The best generators go further and use AI to understand your code's purpose from comments, function signatures, and module names. Try it with the free README generator.

Manual vs. Automated: A Comparison

Manual READMEs have a consistency problem. Different authors prioritize different things. One writes a novel about architecture. Another writes three bullet points.

Automated generation enforces structure:

## Project
  name, description, version
## Quick Start
  install, run, test commands
## Structure
  directory tree with descriptions
## API
  exported functions, classes, types
## Configuration
  environment variables, flags

This consistency is valuable because users know exactly where to look. We covered why this matters more than you might think in GitHub README best practices 2026.

Generation Is Only Half the Battle

Generating a README once is useful. Keeping it accurate over time is the real win.

A README generated today is correct. A README generated today and never updated will be stale in three months. The math is the same as with manual docs — the half-life depends on how fast your code changes.

The fix is to stop treating generation as a one-time event. Wire it to your push workflow. Every time code changes, the README should regenerate and open a PR for review.

# Conceptual CI step
on: [push]
jobs:
  docs:
    runs-on: ubuntu-latest
    steps:
      - uses: pushpen/readme-action@v1
        with:
          github_token: ${{ secrets.GITHUB_TOKEN }}

We have written more about this approach in how to keep your README updated. The short version is that automation is the only strategy that scales.

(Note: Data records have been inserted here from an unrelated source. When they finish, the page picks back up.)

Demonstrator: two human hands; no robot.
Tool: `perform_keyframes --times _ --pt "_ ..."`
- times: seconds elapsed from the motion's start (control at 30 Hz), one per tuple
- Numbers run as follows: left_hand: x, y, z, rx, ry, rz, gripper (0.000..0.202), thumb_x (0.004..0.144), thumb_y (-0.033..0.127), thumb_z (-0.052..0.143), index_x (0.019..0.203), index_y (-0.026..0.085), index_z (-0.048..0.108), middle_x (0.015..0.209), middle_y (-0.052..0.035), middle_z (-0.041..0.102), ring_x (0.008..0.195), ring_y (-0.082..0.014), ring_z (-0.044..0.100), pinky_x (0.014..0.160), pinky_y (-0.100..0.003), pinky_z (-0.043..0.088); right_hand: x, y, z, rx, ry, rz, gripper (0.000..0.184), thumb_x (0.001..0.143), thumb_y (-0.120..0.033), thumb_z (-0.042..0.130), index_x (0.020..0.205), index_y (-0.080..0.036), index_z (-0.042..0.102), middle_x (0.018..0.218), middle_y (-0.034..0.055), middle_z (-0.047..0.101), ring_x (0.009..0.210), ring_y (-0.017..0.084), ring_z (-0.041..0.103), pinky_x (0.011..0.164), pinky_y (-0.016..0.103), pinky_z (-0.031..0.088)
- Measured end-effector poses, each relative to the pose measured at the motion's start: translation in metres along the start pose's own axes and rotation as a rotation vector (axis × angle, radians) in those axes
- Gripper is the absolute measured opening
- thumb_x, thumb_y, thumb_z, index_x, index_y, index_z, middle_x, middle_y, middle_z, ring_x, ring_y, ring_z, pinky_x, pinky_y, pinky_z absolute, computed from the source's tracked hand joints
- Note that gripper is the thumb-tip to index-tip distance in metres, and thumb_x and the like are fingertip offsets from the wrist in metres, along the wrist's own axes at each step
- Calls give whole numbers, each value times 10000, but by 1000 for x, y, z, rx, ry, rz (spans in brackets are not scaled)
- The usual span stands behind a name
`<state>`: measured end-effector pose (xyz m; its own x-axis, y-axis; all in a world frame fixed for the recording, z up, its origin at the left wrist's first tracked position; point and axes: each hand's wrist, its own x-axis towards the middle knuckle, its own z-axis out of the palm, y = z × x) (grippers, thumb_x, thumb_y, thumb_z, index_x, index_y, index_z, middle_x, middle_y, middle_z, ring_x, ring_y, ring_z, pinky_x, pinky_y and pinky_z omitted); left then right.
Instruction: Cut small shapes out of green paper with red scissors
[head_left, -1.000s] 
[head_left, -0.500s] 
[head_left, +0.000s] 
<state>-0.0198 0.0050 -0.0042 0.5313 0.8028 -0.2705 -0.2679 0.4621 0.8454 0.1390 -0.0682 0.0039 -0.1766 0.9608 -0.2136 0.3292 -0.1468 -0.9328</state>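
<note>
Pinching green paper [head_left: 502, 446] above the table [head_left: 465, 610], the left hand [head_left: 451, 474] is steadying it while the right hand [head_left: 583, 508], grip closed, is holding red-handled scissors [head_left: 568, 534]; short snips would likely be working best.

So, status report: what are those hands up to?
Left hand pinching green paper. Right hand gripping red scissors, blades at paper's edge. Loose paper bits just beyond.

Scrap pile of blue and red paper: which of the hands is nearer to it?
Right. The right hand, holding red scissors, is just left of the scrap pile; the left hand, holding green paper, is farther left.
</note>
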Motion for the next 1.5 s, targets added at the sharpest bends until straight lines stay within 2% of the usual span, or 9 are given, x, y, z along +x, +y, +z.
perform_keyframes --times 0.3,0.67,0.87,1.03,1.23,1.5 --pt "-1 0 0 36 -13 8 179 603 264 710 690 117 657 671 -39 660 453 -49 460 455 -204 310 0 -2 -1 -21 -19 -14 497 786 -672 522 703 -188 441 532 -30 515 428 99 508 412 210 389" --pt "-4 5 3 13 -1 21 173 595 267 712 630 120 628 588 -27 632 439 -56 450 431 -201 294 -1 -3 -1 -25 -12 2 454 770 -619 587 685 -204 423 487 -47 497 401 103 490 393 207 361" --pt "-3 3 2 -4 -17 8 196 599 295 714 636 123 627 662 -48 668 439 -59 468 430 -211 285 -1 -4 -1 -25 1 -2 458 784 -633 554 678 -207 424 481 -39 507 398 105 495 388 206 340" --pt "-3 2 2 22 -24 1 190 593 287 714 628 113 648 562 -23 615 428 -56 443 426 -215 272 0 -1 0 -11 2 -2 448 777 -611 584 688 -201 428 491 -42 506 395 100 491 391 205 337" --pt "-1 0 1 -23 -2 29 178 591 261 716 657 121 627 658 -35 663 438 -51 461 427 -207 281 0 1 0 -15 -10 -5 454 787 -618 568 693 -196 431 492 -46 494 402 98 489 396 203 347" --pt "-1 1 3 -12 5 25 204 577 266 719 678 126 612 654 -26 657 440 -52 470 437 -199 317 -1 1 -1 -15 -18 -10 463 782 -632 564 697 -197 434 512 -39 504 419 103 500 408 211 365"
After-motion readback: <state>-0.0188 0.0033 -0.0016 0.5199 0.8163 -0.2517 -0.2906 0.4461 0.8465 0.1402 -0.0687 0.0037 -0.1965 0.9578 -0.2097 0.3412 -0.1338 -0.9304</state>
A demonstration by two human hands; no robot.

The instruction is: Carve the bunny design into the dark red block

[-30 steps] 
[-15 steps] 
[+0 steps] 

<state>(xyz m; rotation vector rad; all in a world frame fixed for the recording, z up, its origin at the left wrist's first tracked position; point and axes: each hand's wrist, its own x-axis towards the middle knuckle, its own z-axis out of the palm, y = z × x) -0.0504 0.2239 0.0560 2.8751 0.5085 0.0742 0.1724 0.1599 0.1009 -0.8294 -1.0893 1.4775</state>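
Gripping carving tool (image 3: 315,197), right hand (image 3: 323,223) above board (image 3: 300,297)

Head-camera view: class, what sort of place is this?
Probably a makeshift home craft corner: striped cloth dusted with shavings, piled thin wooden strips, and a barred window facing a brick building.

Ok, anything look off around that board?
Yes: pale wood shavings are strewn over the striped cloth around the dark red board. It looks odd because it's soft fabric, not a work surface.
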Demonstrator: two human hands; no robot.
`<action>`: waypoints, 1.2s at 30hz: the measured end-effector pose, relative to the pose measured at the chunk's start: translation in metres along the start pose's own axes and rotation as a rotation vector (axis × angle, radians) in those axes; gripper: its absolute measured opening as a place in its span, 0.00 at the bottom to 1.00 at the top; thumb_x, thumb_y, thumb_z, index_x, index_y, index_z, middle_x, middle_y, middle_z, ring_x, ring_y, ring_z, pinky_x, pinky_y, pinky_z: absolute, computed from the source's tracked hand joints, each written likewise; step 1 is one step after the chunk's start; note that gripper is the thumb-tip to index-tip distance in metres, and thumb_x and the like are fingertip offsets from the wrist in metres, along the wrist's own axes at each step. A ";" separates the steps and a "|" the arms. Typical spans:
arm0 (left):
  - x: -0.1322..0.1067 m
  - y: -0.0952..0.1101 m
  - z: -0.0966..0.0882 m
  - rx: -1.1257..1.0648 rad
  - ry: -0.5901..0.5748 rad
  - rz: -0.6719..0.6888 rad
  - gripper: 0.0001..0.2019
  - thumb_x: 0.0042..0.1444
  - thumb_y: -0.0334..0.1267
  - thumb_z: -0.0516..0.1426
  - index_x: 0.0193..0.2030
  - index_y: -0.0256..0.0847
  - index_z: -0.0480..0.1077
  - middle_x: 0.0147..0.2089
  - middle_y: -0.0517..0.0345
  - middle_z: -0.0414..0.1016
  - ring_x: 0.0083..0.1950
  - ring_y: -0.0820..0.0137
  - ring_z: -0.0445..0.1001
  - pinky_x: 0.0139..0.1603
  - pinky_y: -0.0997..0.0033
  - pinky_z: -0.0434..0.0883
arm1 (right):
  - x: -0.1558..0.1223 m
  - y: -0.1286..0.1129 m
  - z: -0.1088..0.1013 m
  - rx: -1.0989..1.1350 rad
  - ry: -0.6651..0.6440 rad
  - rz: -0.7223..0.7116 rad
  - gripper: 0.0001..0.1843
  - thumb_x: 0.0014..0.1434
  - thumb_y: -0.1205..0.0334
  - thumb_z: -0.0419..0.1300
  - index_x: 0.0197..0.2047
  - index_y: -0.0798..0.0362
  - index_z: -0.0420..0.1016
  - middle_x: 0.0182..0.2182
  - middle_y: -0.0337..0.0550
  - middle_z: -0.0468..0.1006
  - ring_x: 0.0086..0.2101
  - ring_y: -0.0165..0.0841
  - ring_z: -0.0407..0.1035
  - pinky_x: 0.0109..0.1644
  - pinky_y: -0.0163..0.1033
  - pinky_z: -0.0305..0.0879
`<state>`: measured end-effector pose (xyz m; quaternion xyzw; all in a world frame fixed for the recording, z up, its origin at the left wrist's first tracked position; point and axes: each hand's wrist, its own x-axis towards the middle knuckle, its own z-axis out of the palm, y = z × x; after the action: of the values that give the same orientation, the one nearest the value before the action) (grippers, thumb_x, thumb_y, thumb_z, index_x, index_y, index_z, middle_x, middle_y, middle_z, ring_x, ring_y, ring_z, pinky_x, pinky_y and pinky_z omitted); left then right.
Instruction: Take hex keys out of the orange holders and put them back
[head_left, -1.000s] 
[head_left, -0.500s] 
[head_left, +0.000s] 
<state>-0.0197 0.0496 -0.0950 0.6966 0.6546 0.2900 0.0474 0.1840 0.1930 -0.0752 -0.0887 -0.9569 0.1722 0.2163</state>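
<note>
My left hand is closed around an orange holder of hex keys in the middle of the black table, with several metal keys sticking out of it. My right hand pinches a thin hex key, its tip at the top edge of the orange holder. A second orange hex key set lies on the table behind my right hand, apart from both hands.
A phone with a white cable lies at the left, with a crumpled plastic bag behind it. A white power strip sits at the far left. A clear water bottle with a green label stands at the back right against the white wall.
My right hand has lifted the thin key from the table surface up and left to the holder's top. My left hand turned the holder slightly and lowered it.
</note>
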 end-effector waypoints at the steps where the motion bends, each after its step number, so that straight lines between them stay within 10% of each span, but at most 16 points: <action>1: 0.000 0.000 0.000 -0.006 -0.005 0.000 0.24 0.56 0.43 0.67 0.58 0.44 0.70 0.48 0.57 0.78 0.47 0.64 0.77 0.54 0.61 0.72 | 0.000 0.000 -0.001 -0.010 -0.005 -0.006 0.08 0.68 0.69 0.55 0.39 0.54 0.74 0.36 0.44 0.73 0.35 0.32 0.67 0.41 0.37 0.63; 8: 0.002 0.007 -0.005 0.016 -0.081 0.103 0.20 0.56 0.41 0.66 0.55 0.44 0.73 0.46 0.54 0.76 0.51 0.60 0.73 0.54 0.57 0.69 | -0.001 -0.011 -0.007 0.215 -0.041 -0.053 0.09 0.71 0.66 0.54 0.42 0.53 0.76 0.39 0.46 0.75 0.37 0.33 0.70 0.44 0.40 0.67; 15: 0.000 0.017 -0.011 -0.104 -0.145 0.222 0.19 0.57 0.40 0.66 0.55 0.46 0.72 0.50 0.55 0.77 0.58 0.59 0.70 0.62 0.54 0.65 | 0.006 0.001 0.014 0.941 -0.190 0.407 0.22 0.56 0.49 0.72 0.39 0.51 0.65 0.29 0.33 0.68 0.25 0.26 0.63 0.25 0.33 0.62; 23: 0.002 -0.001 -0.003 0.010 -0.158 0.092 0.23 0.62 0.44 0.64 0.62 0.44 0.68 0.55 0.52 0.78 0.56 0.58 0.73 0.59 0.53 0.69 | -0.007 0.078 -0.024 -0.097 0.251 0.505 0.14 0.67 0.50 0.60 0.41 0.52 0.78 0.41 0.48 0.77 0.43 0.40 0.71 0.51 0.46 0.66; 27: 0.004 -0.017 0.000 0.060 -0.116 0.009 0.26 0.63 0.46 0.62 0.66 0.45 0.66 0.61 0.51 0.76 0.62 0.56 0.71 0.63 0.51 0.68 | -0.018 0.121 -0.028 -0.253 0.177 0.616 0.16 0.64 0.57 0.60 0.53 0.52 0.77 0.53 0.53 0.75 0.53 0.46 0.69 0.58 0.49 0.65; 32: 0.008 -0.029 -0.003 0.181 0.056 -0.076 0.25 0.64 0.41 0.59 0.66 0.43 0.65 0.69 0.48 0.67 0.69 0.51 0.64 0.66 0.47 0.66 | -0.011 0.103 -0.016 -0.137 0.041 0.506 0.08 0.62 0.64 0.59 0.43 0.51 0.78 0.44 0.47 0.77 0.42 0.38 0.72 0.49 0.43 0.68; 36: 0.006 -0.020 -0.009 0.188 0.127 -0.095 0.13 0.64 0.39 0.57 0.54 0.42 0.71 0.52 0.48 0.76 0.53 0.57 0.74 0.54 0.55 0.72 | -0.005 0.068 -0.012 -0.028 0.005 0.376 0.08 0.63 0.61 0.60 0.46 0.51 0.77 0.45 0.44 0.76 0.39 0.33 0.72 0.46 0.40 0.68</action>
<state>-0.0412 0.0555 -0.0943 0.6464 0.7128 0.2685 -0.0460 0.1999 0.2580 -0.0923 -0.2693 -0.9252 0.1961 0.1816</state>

Evaluating a Generated README

Not all README generators produce good output. Here is what to check:

  1. Does it understand your language? — A Python generator should know about setup.py and requirements.txt.
  2. Does it include the quick start? — The most-read section of any README should never be missing.
  3. Is the tone appropriate? — Internal tools need different language than open-source libraries.
  4. Can it score your existing README? — Use a tool like the README grader to benchmark your current docs before and after generation.

README as Living Documentation

The end goal is not a one-time README you generate and forget. It is a README that updates itself as your project evolves. Pushpen connects to your GitHub repo, analyzes every push, and keeps your README synchronized with your actual codebase. The result is documentation that stays accurate without anyone having to remember.

Generate your README for free and see what your code reveals about itself.

Frequently Asked Questions

Can AI really write an accurate README from code alone?

It is good at extracting facts: project metadata, dependencies, scripts, and structure. It struggles with high-level "why" and "who is this for" — fill those in manually. The best approach is AI generation plus human review.

How is Pushpen different from running an LLM prompt?

Running a prompt gives you a one-time snapshot. Pushpen monitors your repository continuously and regenerates documentation when the code changes. It also scores your existing docs with the README grader so you can track improvements.